Swedish feminist, schoolteacher and librarian (1906–1995)

Rosa Astrid Tyra Malmström (1906–1995) was a Swedish feminist, schoolteacher and librarian. She is remembered in particular for her focus on women's literature while working at University of Gothenburg Library from 1938 until her retirement. Recognising the discrimination suffered by women in the library classification system, together with the literary historian Asta Ekenvall and the women's rights activist Eva Pineus, in 1958 she co-founded Kvinnohistorisk Arkiv, a foundation devoted to women's studies which in 1971 became known as Kvinnohistorisk Samlingarna (Women's Historical Collection), now KvinnSam. Malmström's significant contribution to Nordic biographical research was recognized by University of Gothenburg in 1987 when she was awarded the title of honorary professor. In 1994, the Swedish government promoted her to full professor.

==Early life==
Born in Regna, Östergötland on 10 July 1906, Rosa Astrid Tyra Malmström was the daughter of Axel Malmström. After matriculating from school in Vänersborg in 1928, she attended Gothenburg College where she qualified as a teacher with a master's degree.

==Career==
After first teaching in a private school in Stockholm, she decided to change course and sought a position in Gothenburg's central library (later the university library). After serving her probation, she received a permanent post and was engaged there until she retired in 1971.

Realizing that women's works were not acquired on the same basis as those written by men and that there was even discrimination in the library's classification system, she became increasingly interested in researching literature about women. As a result, she began to compile a biography of Swedish women as an alternative to the accepted Svensk historisk bibliografi (Swedish Historical Bibliography). In 1958 she published a bibliography of literature in Sweden on women clergy Kvinnliga präster: bibliografi över i Sverige tryckt litteratur.
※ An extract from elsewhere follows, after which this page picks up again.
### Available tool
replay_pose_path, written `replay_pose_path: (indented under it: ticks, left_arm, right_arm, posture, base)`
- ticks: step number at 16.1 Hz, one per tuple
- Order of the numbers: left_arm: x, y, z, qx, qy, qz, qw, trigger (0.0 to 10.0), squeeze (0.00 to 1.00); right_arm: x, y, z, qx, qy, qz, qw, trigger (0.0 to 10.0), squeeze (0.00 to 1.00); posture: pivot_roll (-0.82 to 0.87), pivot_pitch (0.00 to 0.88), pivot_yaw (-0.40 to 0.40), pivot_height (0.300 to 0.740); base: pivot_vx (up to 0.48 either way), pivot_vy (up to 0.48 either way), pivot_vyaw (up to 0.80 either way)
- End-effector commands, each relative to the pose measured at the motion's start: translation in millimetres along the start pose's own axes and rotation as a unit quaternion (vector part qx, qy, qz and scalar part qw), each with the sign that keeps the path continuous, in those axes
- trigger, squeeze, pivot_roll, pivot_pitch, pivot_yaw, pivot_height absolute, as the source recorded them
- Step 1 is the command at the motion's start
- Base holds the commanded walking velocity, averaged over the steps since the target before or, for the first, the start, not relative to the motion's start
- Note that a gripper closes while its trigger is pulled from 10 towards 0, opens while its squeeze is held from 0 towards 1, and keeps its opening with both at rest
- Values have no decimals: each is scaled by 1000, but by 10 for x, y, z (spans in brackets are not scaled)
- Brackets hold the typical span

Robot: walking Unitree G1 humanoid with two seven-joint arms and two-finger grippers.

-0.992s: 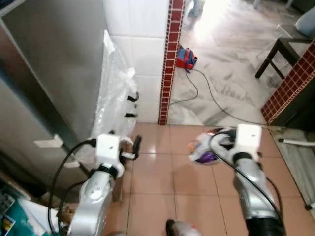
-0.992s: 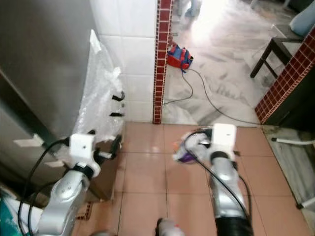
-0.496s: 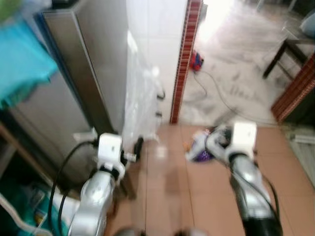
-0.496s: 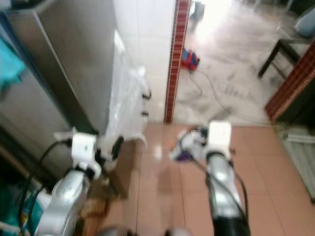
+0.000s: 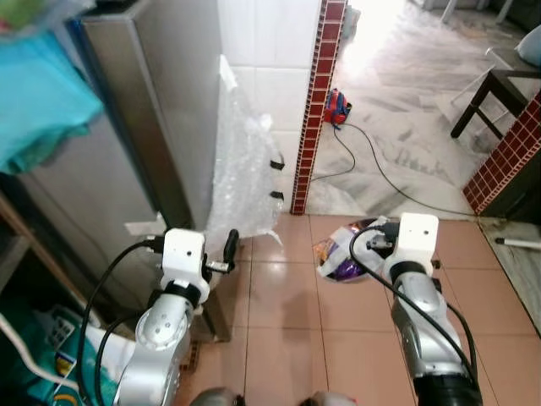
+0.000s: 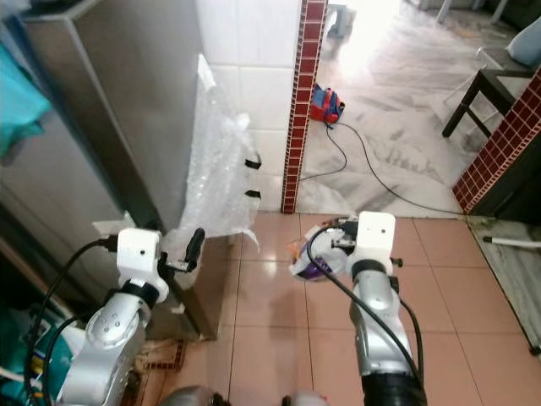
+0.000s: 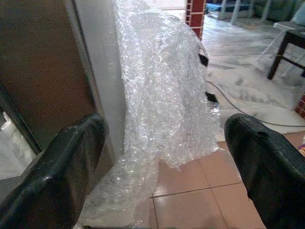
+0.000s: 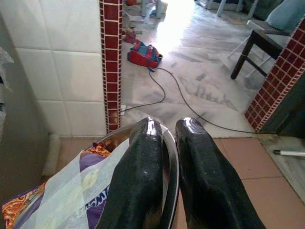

Collaborating with Asta Ekenvall, who had experienced difficulty in finding works by women in bibliographies, Malström embarked on research into women's literature. Together with the women's rights activist Eva Pineus from the Fredrika-Bremer Foundation, in 1958 they established the foundation Kvinnohistoriskt Arkiv dedicated to women's studies. As the need for further work became more widely recognized, several women's associations attached to political parties jointly called for parliamentary support. As a result, a library post was established and the foundation transferred its holdings to University of Gothenburg. It was there that facilities were made available for developing the women's literature collection Kvinnohistoriska Samlingarna, now known as KvinnSam.

Rosa Malmström died in Gothenburg in 1995 and is buried in the city's Norra Cemetery.

==Awards==
Malmström's significant contribution to Nordic biographical research was recognized by University of Gothenburg in 1987 when she was awarded the title of honorary professor. In 1994, the Swedish government promoted her to full professor.